Gjelten conducted the interviews, with audio content support from Colin Peden of local public radio station KALW and Elliott Peltzman of The Complex Recording Studio.  The photography was the work of Audra Miller of Miller Studios, who was formerly an intern with DISH.

Patricia says she's known as the 'Mother Hen' of the Le Nain DISH hotel.

“Taking portraits is a very intimate setting, many people were very uncomfortable,” Miller said. But “taking photos of people looking their best helps build self-confidence,” she added. 

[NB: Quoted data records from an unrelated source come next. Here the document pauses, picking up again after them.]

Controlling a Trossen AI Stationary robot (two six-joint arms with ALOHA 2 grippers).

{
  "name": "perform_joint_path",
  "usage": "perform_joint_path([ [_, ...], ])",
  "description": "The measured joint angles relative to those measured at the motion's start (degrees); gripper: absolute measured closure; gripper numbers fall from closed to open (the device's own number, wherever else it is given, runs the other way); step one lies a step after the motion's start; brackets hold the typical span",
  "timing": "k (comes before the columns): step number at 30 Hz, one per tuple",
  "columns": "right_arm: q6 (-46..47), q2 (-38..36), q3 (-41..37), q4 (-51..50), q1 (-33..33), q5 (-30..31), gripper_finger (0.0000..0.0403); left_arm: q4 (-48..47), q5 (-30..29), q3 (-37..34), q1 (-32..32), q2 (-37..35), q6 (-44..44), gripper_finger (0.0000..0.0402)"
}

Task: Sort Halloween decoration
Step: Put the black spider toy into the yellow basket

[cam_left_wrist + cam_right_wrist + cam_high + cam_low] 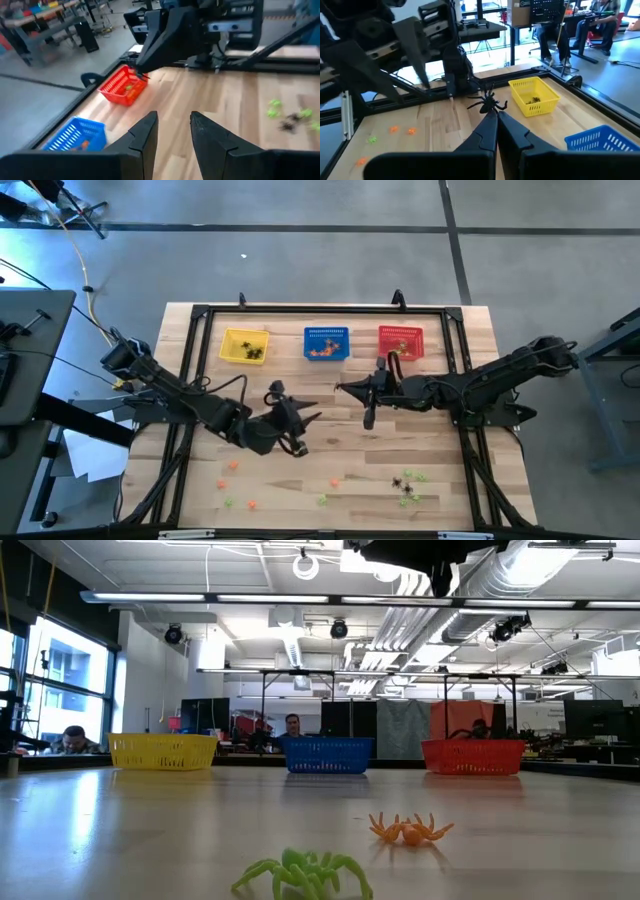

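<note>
Right gripper (496,116) is clamped on a black spider (487,102), which sticks out just past the fingertips, above mid-table. Yellow basket (535,96), already holding dark pieces, is judged the target: the spider should be carried over the rim, held level, and released only once inside. Left gripper (174,127) is held narrowly apart, empty, over the table centre. Loose orange and green trinkets (408,483) are left near the front edge.
</note>
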Motion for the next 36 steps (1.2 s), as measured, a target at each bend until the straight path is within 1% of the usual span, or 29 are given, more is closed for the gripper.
perform_joint_path([
  [3,0.02,0.00,0.00,-0.19,0.00,-0.71,0.0403,-0.56,0.58,0.00,1.38,0.00,3.49,0.0300],
  [7,-1.14,0.00,0.00,-0.49,0.00,-0.95,0.0403,-0.49,5.84,0.00,3.74,0.00,5.04,0.0300],
  [10,-3.12,0.00,0.00,-0.54,-0.02,-2.52,0.0403,-0.47,6.42,0.00,5.52,0.00,5.90,0.0300],
  [19,-8.90,0.00,0.00,-0.63,0.00,-2.96,0.0403,0.07,9.22,0.00,9.49,0.00,4.88,0.0300],
  [22,-10.55,0.00,0.00,-0.66,-0.04,-2.76,0.0403,1.49,11.64,0.00,9.91,0.00,4.96,0.0300],
  [24,-11.33,-0.01,0.00,-0.70,-0.29,-1.54,0.0403,1.85,13.03,0.00,9.95,0.00,4.96,0.0300],
  [28,-11.50,-0.02,0.00,-2.14,-1.25,2.14,0.0403,0.22,11.43,0.00,9.90,0.00,4.95,0.0300],
  [32,-10.49,0.42,0.00,-4.88,-2.98,2.10,0.0403,-0.35,12.18,0.00,9.91,0.00,4.48,0.0300],
  [36,-13.77,1.93,0.00,-3.55,-3.14,1.63,0.0403,-0.46,11.81,0.00,10.48,0.00,4.41,0.0300],
])
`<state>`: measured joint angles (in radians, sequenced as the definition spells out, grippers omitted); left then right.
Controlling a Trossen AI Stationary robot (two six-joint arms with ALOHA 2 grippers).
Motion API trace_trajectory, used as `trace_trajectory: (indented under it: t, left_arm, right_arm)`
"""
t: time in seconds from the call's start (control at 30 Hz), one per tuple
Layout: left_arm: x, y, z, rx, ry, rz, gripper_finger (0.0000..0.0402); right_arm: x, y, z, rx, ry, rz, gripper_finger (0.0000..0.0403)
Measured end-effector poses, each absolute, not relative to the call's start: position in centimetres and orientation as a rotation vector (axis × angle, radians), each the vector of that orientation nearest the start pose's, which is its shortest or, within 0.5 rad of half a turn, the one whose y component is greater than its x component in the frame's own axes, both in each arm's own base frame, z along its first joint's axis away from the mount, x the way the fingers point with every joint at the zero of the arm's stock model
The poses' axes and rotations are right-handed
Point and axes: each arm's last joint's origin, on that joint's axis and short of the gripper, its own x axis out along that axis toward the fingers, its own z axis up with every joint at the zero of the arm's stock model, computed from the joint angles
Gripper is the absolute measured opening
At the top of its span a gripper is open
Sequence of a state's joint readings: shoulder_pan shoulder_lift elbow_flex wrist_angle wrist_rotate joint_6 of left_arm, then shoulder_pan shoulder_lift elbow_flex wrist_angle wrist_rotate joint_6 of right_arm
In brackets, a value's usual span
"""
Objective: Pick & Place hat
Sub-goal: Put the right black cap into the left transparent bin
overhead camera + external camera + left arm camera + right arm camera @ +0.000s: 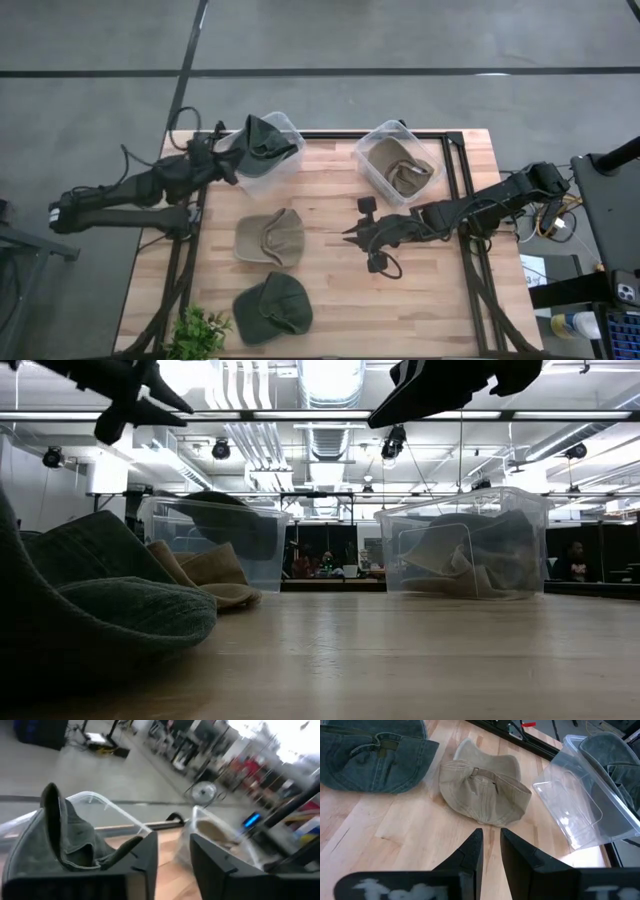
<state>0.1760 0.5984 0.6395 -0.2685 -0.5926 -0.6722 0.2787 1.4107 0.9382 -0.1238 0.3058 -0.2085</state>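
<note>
Plant (200, 330) sits at the near left corner of the desk (420, 310). Just beside it, close to the near edge, a green hat (272, 305) lies flat on the wood; in the low view it fills the near left.

One step farther in lies a tan hat (270, 238), apart from the green one and roughly in line with it. In the right wrist view it lies with its strap side up.

To the right of the tan hat, over the middle of the desk, hangs the right gripper (350, 232), pointing toward that hat. Its jaws stand narrow with a thin gap between them, and nothing is in them. The gripper is clear of the hat and does not touch it.

Along the far edge stand two clear bins. The left bin (285, 160) holds a second green hat (262, 140), which is bunched up and rises past the rim. The right bin (372, 150) holds a second tan hat (400, 172), crumpled on the bottom. The two bins stand well apart.

The left gripper (232, 165) is at the left bin's left side, close to the rim. The left wrist view shows its jaws partly apart and empty, with the bunched green hat just beside one finger. I cannot tell if that finger touches the cloth.

Beyond the desk, the low view shows a room with ceiling lights and ducts.
</note>
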Motion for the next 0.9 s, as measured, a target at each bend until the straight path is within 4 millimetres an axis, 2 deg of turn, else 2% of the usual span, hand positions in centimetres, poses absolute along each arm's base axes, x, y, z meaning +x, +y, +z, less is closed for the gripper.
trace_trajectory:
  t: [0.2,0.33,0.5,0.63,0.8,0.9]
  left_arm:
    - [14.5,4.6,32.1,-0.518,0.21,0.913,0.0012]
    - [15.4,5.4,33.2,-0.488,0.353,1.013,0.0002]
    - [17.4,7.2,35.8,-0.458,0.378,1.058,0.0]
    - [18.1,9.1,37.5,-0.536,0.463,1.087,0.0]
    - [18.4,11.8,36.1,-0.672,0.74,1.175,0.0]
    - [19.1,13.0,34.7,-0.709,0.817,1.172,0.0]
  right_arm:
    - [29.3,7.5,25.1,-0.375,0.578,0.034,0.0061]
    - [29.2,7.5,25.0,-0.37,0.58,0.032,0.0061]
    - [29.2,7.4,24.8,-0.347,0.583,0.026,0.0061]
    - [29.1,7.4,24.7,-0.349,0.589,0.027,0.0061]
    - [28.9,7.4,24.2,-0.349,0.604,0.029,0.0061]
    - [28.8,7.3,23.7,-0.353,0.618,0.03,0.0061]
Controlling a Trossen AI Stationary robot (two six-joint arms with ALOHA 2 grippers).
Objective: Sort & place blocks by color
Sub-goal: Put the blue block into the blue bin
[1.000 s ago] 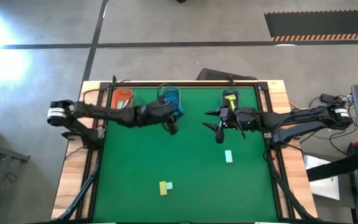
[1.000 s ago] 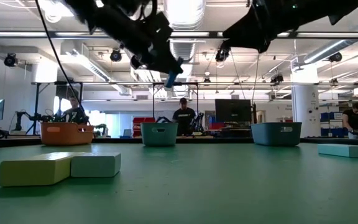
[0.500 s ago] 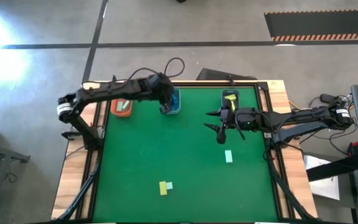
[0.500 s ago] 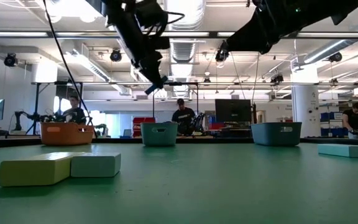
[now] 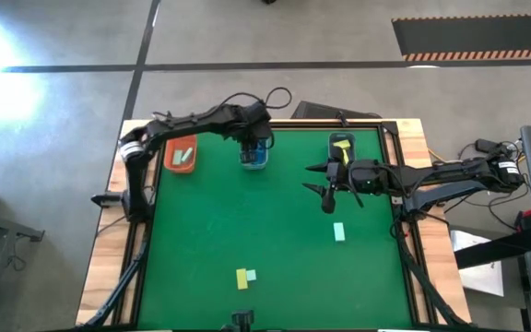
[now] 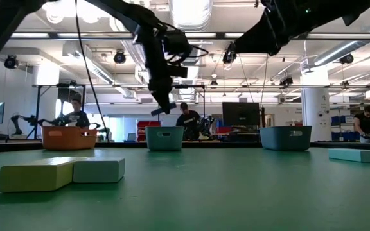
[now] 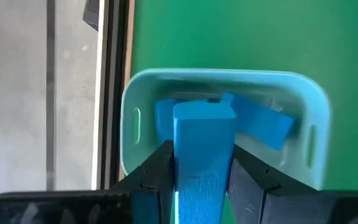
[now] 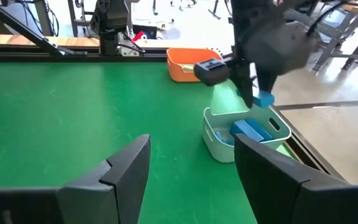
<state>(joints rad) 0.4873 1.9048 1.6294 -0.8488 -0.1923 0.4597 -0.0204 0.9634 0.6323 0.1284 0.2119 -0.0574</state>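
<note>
Left claw (image 7: 201,180) hung over the clear bin (image 7: 316,143) at the far edge of the tabletop (image 5: 247,221), pinching a blue block (image 7: 202,143) upright between its fingers (image 7: 157,177). More blue blocks (image 7: 260,124) already lay inside that bin. Toward the far left corner sat an orange bin (image 5: 182,155) with a mint block (image 5: 183,157) in it, and toward the far right a grey bin (image 5: 341,148) with a yellow block (image 5: 341,142). Right claw (image 5: 319,189) hovered near the grey bin with its fingers spread and nothing between them. Out on the tabletop, a mint block (image 5: 339,231) lay alone toward the right edge. Close to the near edge a yellow block (image 5: 241,278) and a smaller mint one (image 5: 251,275) lay touching.
</note>
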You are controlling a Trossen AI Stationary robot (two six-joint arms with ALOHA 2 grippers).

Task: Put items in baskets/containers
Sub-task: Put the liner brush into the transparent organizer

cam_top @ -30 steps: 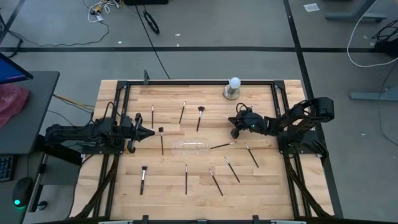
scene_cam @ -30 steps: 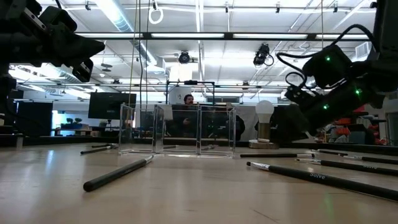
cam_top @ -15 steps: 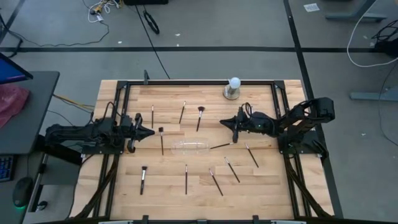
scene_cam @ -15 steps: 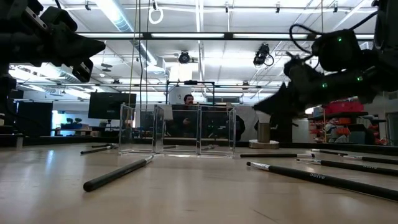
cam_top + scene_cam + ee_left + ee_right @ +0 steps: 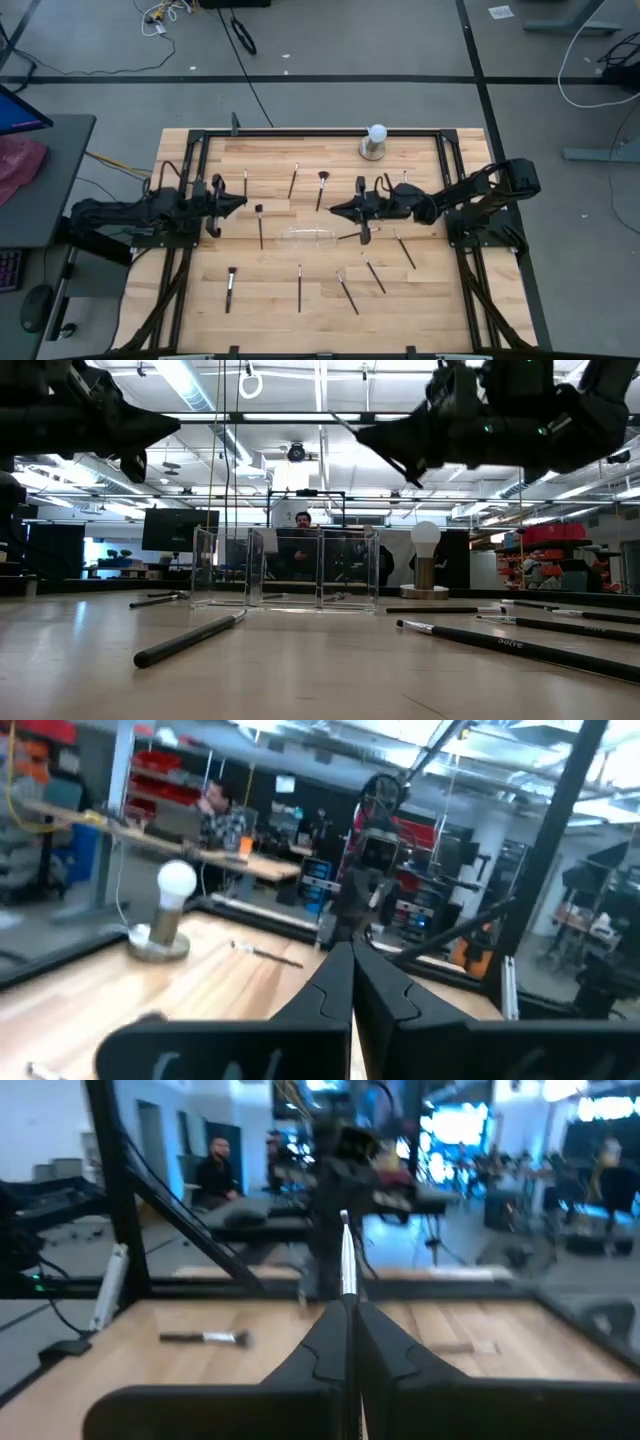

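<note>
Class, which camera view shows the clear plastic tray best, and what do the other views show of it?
The low view: the clear tray stands side-on, its upright walls and dividers plain. The high view shows only a faint glassy outline mid-table. Neither wrist view shows it clearly.

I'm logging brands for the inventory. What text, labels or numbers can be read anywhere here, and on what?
Brush handle, nearest on the right in the low view: pale lettering, too small to read.
Brush handles behind it: faint marks, unreadable.
Monitor in the room behind: nothing readable.
No other text, number or sign can be read in any view.
</note>
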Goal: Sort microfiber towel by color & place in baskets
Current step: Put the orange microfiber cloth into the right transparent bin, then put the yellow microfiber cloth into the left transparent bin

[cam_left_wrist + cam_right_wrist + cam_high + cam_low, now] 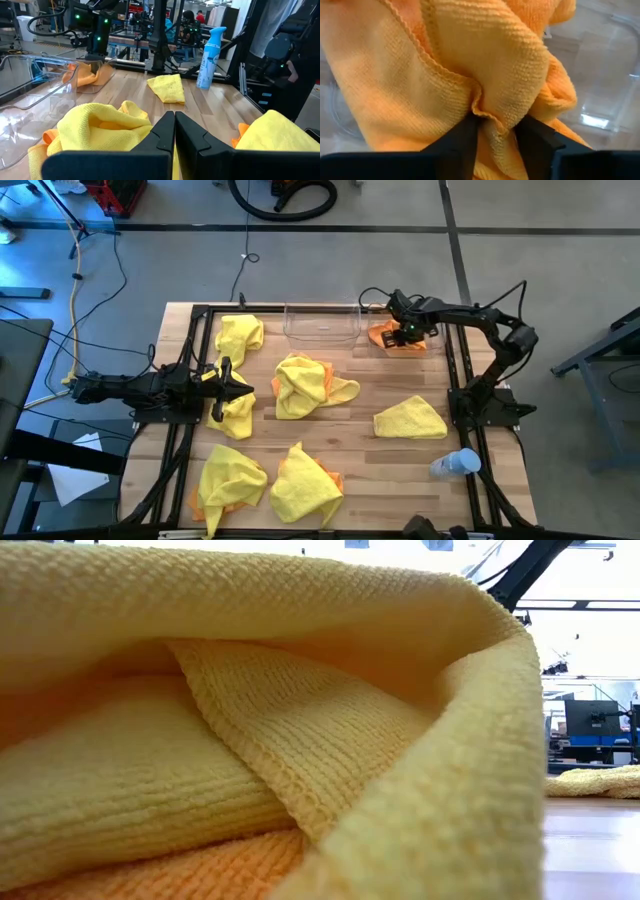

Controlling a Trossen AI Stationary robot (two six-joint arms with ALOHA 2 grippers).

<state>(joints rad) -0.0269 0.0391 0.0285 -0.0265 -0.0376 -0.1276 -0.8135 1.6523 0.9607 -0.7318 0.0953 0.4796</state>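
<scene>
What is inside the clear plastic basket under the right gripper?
An orange microfiber towel lies bunched in the clear plastic basket. The right gripper is down in it, a fold of the towel between its fingers. The towel and gripper cover whatever lies beneath them on the basket's floor.

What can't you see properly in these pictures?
- Low view: a yellow towel right at the lens hides almost the whole table.
- Right wrist view: the orange towel fills the picture, hiding most of the clear basket under it.
- High view: the other clear basket's contents cannot be made out.
</scene>
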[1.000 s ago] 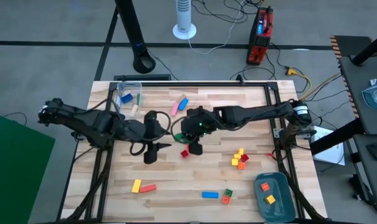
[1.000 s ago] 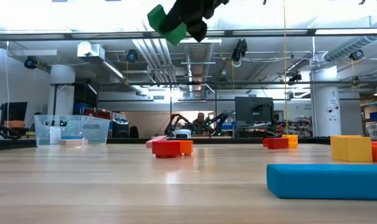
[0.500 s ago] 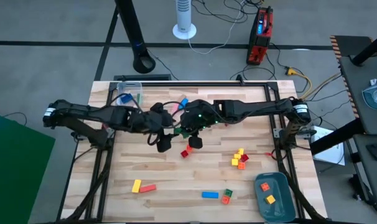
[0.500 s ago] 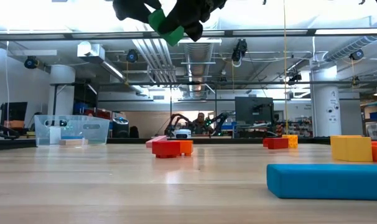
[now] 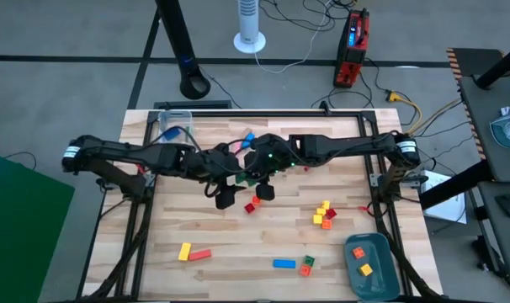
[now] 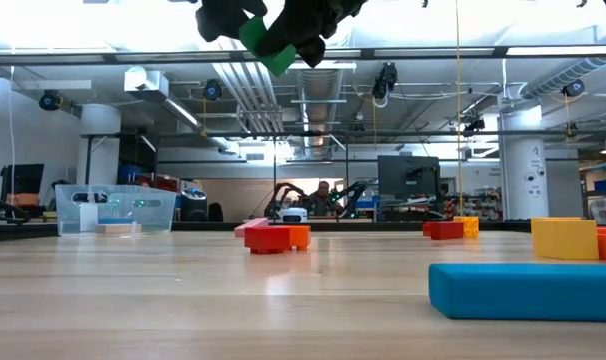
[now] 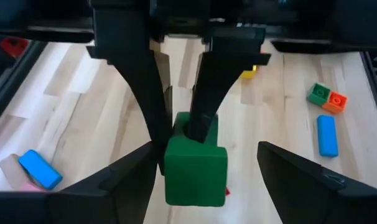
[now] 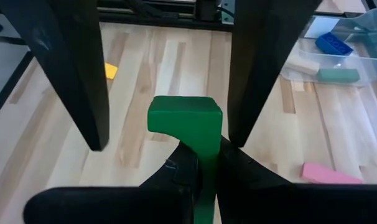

More than 130 photos were taken, and there are 40 included in the library's multimedia display. Many of the pictures portray the subjects holding hand-written signs describing what home means to them. More than half of the portraits are accompanied with transcribed interviews that include the option to call in to hear a portion of the subject’s recorded oral history.  

The title of the project is linked directly to the mural that decorates DISH's Windsor Hotel above Boeddeker Park, which was commissioned by DISH and painted by muralists 1AM

"Everyone Deserves A Home" mural viewed from Boeddeker Park's playground.

The exhibit is open on the lower level of Civic Center's Main Library through March 12th. A panel discussion scheduled for March 1st in the library’s Latino-Hispanic Community Room is expected to feature Audrey Cooper, editor-in-chief of the San Francisco Chronicle, Jeffrey Kositsky, director of the SF Department of Homelessness and Supportive Housing, District 2 Supervisor Mark Farrell, Mission Neighborhood Resource Center director Laura Guzman, and others.